Catherine Lascurettes spoke at the 2017 National Annual Congress of French dairy farmers’ union Federation Nationale des Producteurs Laitiers (FNPL) on the theme of “learning the lessons from the dairy crisis”.

My summary of a short stay in France last week was a demoralised French dairy farmer population, poorly served by both processors and retailers, ill-advised and ill-prepared for the volatile market environment.

The English word resilience has passed into French while I wasn’t looking. After nearly three years of low milk prices, too few French dairy farmers are sufficiently resilient to come out the other end unscathed.

Presenting the financial results from a representative sample of Breton dairy farms – probably among the most commercial and efficient in France – accountant Luc Mangelinck stated that basic costs of production in 2016 were around 30.5c/l, with an average price paid of 30.9c/l, but the breakeven cost, defined as including the remuneration of the farmer’s labour, would have required 40.1c/l. Starkest of all was his statement that, in 2016, the average income for that representative sample was just under €15,000. Without CAP aids, he said, farmers would have had negative incomes.

FNPL vice-president Marie-Therese Bonneau painted a very stark picture of dairy farming in France in 2016/17. Farmers have experienced massive income losses and cashflow stresses, many have had to restructure loans, few were able to make any new investment, and too many had to choose between borrowing to purchase inputs or equipment or to put food on the table.

Even farmers who are efficient and technically at top competence levels have experienced dire financial hardship. Many are deeply demoralised, some have simply ceased milking and sold their cows; mental health issues abound.

French Young Farmers’ president Jeremy Decerle, a suckler farmer from the Franche Comte region in eastern France, said: “Farmers tightened their belts like never before, they tried to adapt to the crisis, but that was not enough.”

The bulk of French dairy production is sold on the domestic retail market. Retailer negotiations with suppliers, while highly regulated to discourage unfair trade practices, are utterly ruthless.

The global dairy downturn was used by retailers to knock back wholesale prices, but the recovery of recent months has not been reflected in the prices passed back through the chain.

Farmer representatives from all over France at the congress were unimpressed by Commissioner Phil Hogan’s reminders of the 24 measures (including the extension of APS, intervention, state aid options, the EU production reduction scheme and many more) and €1.5bn expended in supporting the dairy sector since he came into office, immediately after the Russian ban came into force.

While the measures were important and helpful, it is difficult to blame the farmers for their scepticism: for two years, even the most efficient among them have been producing at a loss, while all the EU interventions have yet to help return them to a profitable price level.

Commissioner Hogan urged the FNPL and the other French dairy stakeholders to come back to him with concrete proposals on how better to support dairy farmers in the next CAP. The French ministry has also caused massive payment delays at the worst possible time for cashflow.

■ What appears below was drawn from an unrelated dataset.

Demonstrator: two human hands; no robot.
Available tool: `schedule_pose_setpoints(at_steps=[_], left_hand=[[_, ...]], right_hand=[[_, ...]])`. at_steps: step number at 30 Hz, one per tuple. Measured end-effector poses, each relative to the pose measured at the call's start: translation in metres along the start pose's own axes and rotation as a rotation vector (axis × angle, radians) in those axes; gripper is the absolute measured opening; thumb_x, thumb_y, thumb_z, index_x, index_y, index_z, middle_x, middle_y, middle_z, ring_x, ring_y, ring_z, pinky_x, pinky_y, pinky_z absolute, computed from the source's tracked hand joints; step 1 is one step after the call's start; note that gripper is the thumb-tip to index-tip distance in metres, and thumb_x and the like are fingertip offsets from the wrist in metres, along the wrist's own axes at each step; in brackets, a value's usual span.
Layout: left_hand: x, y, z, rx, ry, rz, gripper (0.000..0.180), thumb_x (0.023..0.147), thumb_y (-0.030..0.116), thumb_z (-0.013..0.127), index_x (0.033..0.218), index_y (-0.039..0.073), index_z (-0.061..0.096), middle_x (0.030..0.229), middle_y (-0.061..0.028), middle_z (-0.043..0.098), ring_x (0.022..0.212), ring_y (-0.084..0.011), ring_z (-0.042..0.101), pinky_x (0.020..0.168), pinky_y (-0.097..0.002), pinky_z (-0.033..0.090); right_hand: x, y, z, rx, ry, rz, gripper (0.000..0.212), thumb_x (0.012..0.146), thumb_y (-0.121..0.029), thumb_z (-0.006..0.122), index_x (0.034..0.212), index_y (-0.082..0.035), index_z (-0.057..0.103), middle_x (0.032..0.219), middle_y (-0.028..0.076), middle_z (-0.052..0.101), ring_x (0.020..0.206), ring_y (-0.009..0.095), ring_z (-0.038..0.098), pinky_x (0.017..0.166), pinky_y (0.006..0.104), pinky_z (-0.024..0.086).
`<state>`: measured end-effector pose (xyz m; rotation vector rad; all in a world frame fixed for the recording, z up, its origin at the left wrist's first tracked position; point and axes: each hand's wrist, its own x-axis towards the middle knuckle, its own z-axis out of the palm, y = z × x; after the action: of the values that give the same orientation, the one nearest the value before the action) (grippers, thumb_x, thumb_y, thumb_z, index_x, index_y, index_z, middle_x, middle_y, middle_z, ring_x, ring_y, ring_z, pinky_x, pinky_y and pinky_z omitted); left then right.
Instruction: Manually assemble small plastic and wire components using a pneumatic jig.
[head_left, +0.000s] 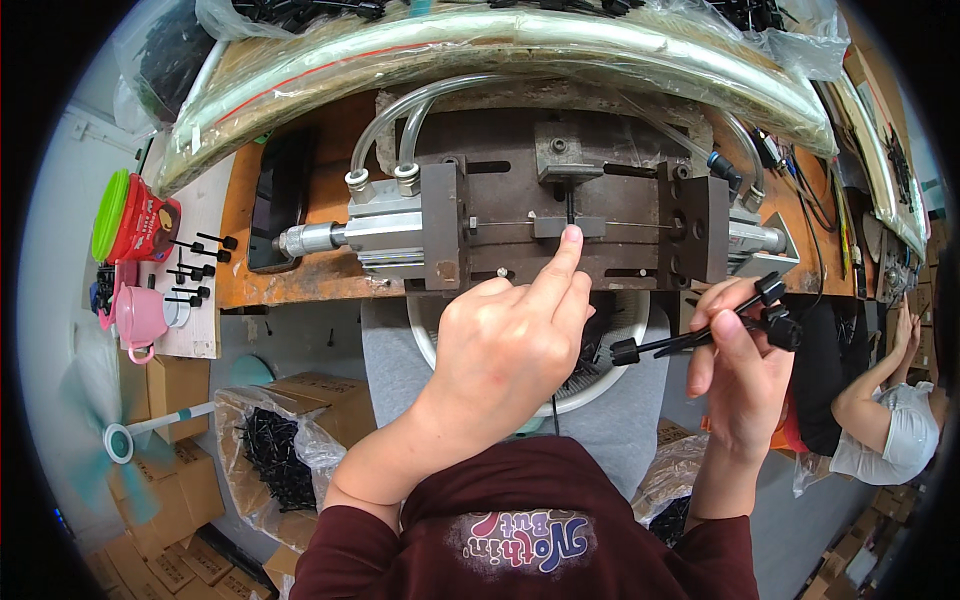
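Observation:
My left hand [515, 330] reaches over the middle of a metal clamping fixture [625, 215]. Its index finger is stretched out, and the fingertip touches the near end of a black rod [570, 203] at a small grey block [554, 227]. The other fingers are bent, and the thumb is hidden. To the right of the fixture, my right hand [740, 375] holds several black knob-headed rods [660, 346] between thumb and fingers, their ends pointing different ways. Below the left hand, a white-rimmed round basket [580, 404] with black parts in it sits over my lap.
Air cylinders [385, 235] with clear hoses flank the fixture. A dark phone-like slab [278, 205], a pink cup [140, 318] and loose black rods [190, 270] lie left. Boxes and a fan [119, 443] stand lower left. Another person's arm [870, 400] is at right.

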<state>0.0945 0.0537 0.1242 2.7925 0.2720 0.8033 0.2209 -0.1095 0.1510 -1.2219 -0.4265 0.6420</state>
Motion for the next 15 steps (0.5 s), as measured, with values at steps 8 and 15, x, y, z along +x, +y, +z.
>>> schedule_pose_setpoints(at_steps=[8,15], left_hand=[[-0.009,0.006,-0.019,-0.841,0.0,-0.027,0.039,0.07,0.005,0.083,0.107,0.001,0.073,0.108,-0.0134,0.072,0.084,-0.0206,0.071,0.073,-0.03,0.058],[-0.022,0.01,-0.037,-0.679,0.086,-0.126,0.032,0.066,0.007,0.086,0.095,0.004,0.075,0.095,-0.0095,0.071,0.082,-0.0203,0.07,0.07,-0.0296,0.057]], right_hand=[[0.001,0.006,0.004,0.185,-0.075,0.119,0.017,0.091,-0.008,0.064,0.093,0.007,0.057,0.089,0.017,0.061,0.048,0.014,0.056,0.042,0.0228,0.048],[0.015,0.003,-0.009,0.075,0.054,-0.141,0.015,0.097,-0.009,0.058,0.102,0.006,0.059,0.097,0.018,0.065,0.055,0.011,0.056,0.045,0.0215,0.045]])
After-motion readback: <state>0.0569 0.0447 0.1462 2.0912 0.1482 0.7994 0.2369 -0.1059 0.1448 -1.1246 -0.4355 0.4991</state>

Not for the first time, I found in France real envy for the cohesiveness of the Irish dairy industry’s development project. A great deal of interest was expressed in some of the risk management strategies pioneered in Ireland, especially fixed milk price contracts. However, the French dairy chain has failed to date to offer similar opportunities of support for risk management. Other instruments developed in Ireland are also unavailable to farmers there, such as five-year income averaging with one-year step-back lobbied for by the IFA.

I was frankly shocked by the profound malaise among French dairy farmers. Farmers feel isolated, abandoned by once-willing financial institutions and their processing industry, starved of clear signals on volumes or prices which could help them plan, and let down by the lack of support initiatives.

It was hard to walk out of the congress without feeling real sympathy for French dairy farmers, the very backbone of a long and proud tradition of quality dairy products.

What is clear is that their representatives will fight hard in the CAP negotiations to deliver measures they believe will serve them best. To quote the words of FNPL and COPA milk group president, Aveyron dairy farmer Thierry Roquefeuil, to Commissioner Hogan: “You can’t have a France of 1,000 cheeses if you empty the French countryside of dairy farmers.”